SOURCE MATERIAL —
»»
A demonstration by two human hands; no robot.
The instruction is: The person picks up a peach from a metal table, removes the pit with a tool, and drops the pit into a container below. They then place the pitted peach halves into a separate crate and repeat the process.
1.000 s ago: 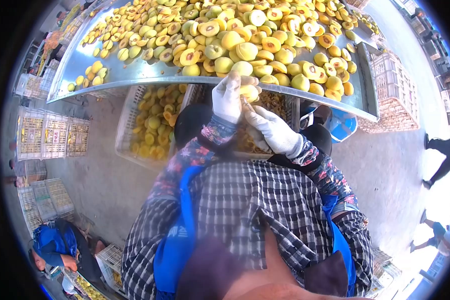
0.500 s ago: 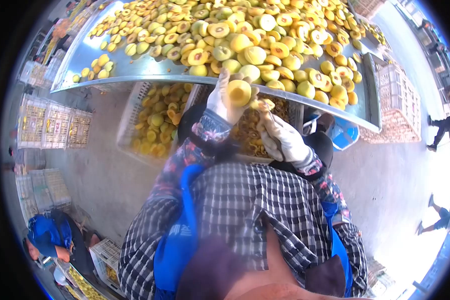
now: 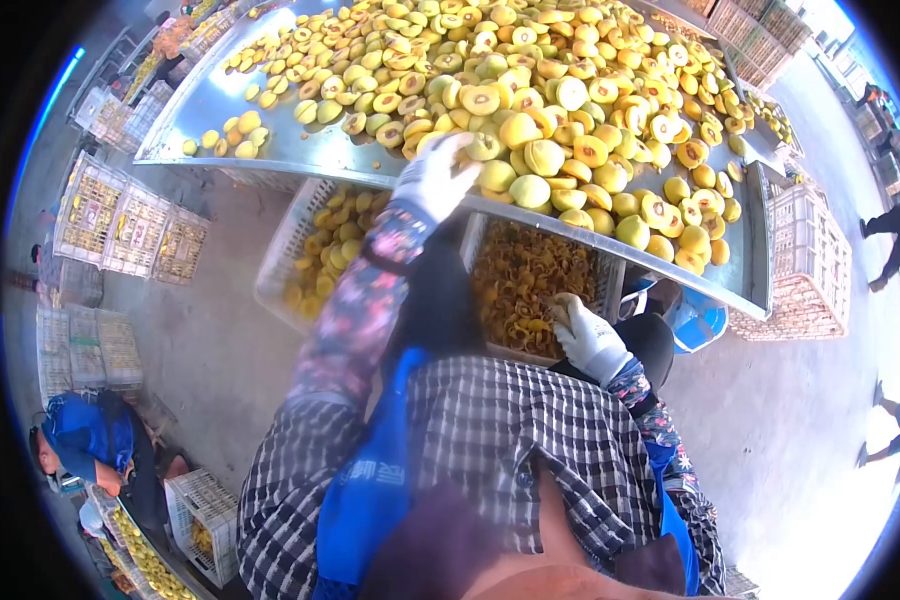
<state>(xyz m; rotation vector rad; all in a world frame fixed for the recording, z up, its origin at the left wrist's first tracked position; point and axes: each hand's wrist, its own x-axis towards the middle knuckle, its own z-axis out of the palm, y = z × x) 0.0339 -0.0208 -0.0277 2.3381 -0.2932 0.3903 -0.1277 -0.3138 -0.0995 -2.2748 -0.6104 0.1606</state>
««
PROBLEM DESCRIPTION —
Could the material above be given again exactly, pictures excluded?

ANSWER BOX —
A demonstration by two human hands; no robot.
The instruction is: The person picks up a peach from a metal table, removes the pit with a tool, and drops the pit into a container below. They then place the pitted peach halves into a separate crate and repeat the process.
1.000 s ago: 
0.500 s ago: 
now: 
<state>(xyz m; rotation vector rad; all in a world frame fixed for the recording, z up, its origin at the left wrist's first tracked position; point and axes: each hand's wrist, its own x-axis towards the middle knuckle, its own z-axis out of the palm, y = z × x) 0.0339 -0.0208 -0.0277 2.3381 -0.2932 0.3903 -0.1277 -0.3138 -0.0995 -2.2748 -0.6104 0.1606</state>

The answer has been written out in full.